**To do**
Each line of the listing below, from the very first to the one that contains "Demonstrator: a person", is to be retyped exactly as it stands.

(Beginning of Material provided)

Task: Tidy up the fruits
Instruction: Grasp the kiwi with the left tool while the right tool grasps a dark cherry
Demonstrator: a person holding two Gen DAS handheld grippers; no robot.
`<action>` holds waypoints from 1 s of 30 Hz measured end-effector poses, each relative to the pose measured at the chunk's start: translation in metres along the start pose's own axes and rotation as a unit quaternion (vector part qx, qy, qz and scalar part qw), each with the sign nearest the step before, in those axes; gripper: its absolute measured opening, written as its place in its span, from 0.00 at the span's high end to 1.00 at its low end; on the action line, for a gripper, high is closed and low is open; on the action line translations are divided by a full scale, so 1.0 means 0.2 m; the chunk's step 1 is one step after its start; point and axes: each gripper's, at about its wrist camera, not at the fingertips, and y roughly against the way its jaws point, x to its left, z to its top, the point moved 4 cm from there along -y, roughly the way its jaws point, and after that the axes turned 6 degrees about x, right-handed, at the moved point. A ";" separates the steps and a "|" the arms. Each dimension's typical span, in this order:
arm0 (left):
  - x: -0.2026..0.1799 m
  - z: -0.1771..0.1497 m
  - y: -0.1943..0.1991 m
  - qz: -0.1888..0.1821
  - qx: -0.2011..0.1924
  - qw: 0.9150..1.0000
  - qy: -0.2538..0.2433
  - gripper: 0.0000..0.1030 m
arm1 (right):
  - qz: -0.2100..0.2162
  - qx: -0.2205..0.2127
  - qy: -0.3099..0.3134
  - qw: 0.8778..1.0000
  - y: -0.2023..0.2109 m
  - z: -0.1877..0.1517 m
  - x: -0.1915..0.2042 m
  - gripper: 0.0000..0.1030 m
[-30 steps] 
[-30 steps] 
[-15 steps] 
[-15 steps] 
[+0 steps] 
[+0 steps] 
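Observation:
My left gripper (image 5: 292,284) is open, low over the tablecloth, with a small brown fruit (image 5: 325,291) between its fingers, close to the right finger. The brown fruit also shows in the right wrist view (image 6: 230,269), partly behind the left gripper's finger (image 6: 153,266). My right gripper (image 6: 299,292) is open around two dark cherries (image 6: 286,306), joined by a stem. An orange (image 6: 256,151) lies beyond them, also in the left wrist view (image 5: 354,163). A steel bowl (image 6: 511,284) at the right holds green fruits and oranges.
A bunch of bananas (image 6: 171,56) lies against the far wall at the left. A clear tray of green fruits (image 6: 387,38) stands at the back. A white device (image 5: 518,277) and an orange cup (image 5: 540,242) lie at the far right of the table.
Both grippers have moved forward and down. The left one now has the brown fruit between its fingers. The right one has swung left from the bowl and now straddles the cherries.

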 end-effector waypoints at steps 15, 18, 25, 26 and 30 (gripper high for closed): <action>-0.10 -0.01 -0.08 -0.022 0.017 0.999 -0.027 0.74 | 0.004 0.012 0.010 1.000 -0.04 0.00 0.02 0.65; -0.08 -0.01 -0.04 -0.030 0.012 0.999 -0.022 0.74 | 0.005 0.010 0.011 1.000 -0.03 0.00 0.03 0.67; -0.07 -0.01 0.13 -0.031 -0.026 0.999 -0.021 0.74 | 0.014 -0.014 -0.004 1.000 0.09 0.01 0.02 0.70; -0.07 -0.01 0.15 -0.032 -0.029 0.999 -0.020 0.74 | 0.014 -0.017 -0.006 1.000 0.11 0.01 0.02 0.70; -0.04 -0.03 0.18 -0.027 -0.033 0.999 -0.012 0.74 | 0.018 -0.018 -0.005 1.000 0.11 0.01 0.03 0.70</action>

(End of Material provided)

**Result for this exercise**
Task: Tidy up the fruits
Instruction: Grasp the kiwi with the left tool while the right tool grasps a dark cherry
Demonstrator: a person holding two Gen DAS handheld grippers; no robot.

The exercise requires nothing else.